Emodin, an anthraquinone derived from traditional medicinal plants, also demonstrated strong antibacterial effects. It exerts its action by penetrating phospholipid bilayers, altering membrane fluidity, and increasing cell membrane permeability, leading to cellular leakage and structural disruption (Lee et al., 2016). For example, Li et al. (2016) reported that emodin altered the membrane structure of Haemophilus parasuis, thereby enhancing antibiotic uptake. In our study, emodin emerged as the most effective natural product in limiting the growth of multiple strains, particularly Microbacterium sp. U2. Moreover, emodin inhibited biofilm formation in U2, possibly by disrupting extracellular polymeric substances (EPS) or interfering with biofilm matrix proteins. Đukanović et al. (2022) demonstrated emodin’s potential as a novel antibiofilm agent, showing inhibition of polysaccharide intercellular adhesin production, a key component in Staphylococcus aureus biofilm formation. These findings support the role of emodin as a potential anti-virulence agent targeting bacterial communication and surface adhesion.

Quercetin, another plant-derived polyphenolic compound, possesses antimicrobial activity and anti-inflammatory function. It can damage bacterial membranes, interfere with nucleic acid synthesis, and suppress protein expression. In addition, quercetin has been reported to inhibit virulence factors, disrupt energy metabolism, and attenuate quorum sensing (Nguyen and Bhattacharya, 2022; Arrigoni et al., 2024). In our study, quercetin inhibited the growth of Lactococcus lactis sp. U4 and biofilm of Microbacterium sp. U2. A recent study further confirmed that quercetin inhibited the formation of biofilms and reduced the expression of genes linked to biofilm production as well as ARGs in wastewater Aeromonas (Judan Cruz et al., 2024). The dual activity of quercetin against both planktonic cells and biofilms underscores its versatility as an antimicrobial agent. Chlorflavonin, a less commonly studied flavonoid, showed inhibitory activity on the growth of Microbacterium sp. U2, although no antibiofilm effect was observed. This may reflect its primary bacteriostatic or bactericidal mode of action rather than anti-virulence activity. Previous research has documented antibacterial activity of clorflavonin against Mycobacterium tuberculosis, suggesting its potential against targeting slow-growing or intracellular pathogens.

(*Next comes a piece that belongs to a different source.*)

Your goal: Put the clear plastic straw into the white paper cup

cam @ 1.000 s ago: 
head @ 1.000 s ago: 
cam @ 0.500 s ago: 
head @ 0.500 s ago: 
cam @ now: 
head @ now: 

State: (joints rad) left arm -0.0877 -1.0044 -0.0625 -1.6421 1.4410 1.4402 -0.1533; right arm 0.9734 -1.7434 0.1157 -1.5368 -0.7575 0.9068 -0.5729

Notably, none of the 11 natural compounds exerted significant effects on cell growth and biofilm formation of Gram-negative bacteria Chryseobacterium sp. U7 (Table 2). Comparable results were observed for Pseudomonas aeruginosa PAO1, a model Gram-negative bacterium (Supplementary Figure S4). This resistance may be attributed to the unique structural characteristics of Gram-negative bacteria, including their outer membrane barrier, low membrane permeability, and expression of efflux pumps, which collectively hinder compound uptake and retention. Although previous studies have reported that curcumin and quercetin could be against both Gram-positive and Gram-negative bacteria (Tyagi et al., 2015; Nguyen and Bhattacharya, 2022), our findings suggest that compound efficacy may be species-specific and dependent on strain-level variations in membrane composition or resistance mechanisms. These observations underscore the need for further research into how bacterial cell envelope structures influence natural compound activity, and how such compounds can be optimized, through formulation or structural modification, to enhance efficacy against Gram-negative pathogens.